From day to day we have the potential to think many different kinds of thoughts, but we don't always realize that we have the power to choose which ones to follow. Learning to weed the garden of our own mind is just part of the evolution each of us has to go through on the road to discovering what makes us who we are post-trauma.
The road of recovery post-trauma isn't about erradicating all negative thought, it is about recognizing that negative thoughts and positive thoughts can all exist, but that we have a choice in which ones to put our attention on. It sounds easier said than done, doesn't it? Well this is where a tool like meditation and other practices can help draw your awareness of thoughts and ideas you either didn't or couldn't access prior, or weren't sure you were able to access.

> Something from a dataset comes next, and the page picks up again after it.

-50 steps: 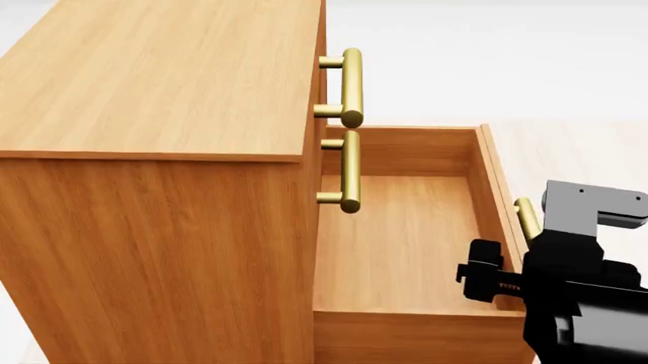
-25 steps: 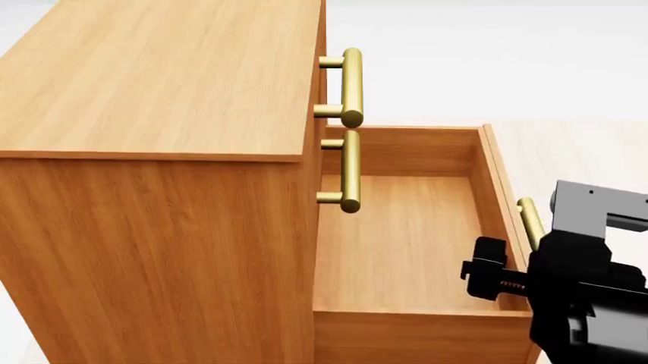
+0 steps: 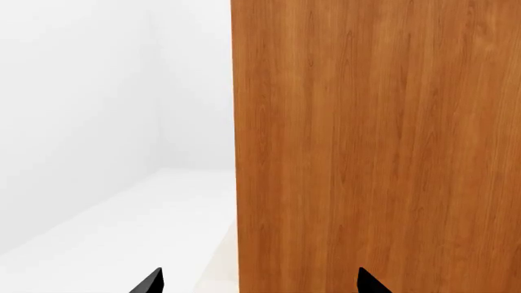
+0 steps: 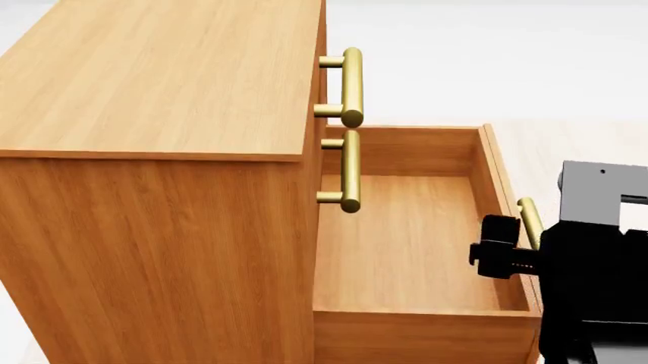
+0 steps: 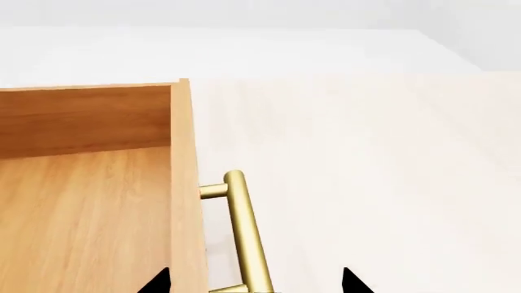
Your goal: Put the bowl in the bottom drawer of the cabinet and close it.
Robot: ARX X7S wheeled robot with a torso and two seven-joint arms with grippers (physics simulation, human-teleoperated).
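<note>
- Fingertips of the right gripper [image 5: 254, 282] stood well apart in the right wrist view, only their two dark points showing, with the brass bar handle [image 5: 246, 235] of the bottom drawer [image 4: 405, 243] between them; they gripped nothing, and contact with the bar could not be made out
- Left gripper [image 3: 258, 282] fingertips were likewise spread wide and empty, pointed at a flat side panel of the cabinet [image 4: 152, 114], one tip before the wood and one before the pale floor [image 3: 114, 238]
- Pulled far out of the cabinet, the bottom drawer showed a bare wood floor with open room inside its four walls
- Two upper drawers were shut, their brass handles [image 4: 350, 87] jutting over the open drawer's inner end
- Beyond the drawer front, the light floor lay open to the right
- No view showed the bowl
- Much of the right arm [image 4: 597, 280] was cut off by the head view's edge and covered the lower part of the handle and the drawer's front corner
</note>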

Many find that when they sit down to meditate, one negative thought seems to bring an army of other negative thoughts that descend in an instant. This is all normal. This is how our brain functions and it's true that one negative thought usually comes with friends, but while sitting in meditation we can choose to follow those negative thoughts, allowing our experience to escalate or we can bring non-judgmental awareness to the fact that we are simply having thoughts that feel negative. When we detach from the judgment of the thoughts, we become less aroused by the thought and have the opportunity to choose a focus to replace the thought from it's position of dominance over us.
Mantra meditation has been very helpful in doing that for me and a number of clients. Keeping in mind that I take a trauma-sensitive approach to meditation, a mantra for us is simply a set of two or three words that we use as a focus, so we repeat these two or three words gently as many times as we need. As other thoughts come up and try to distract us, we repeat those words and use them not only as an interruption to the other thoughts, but as a way of recognizing that we can choose where we put our attention. This is how we begin to weed our mind of thoughts that don't belong in the garden of our mind. If we let the weeds take over, we'll have a lawn full of them and very little thriving, healthy grass.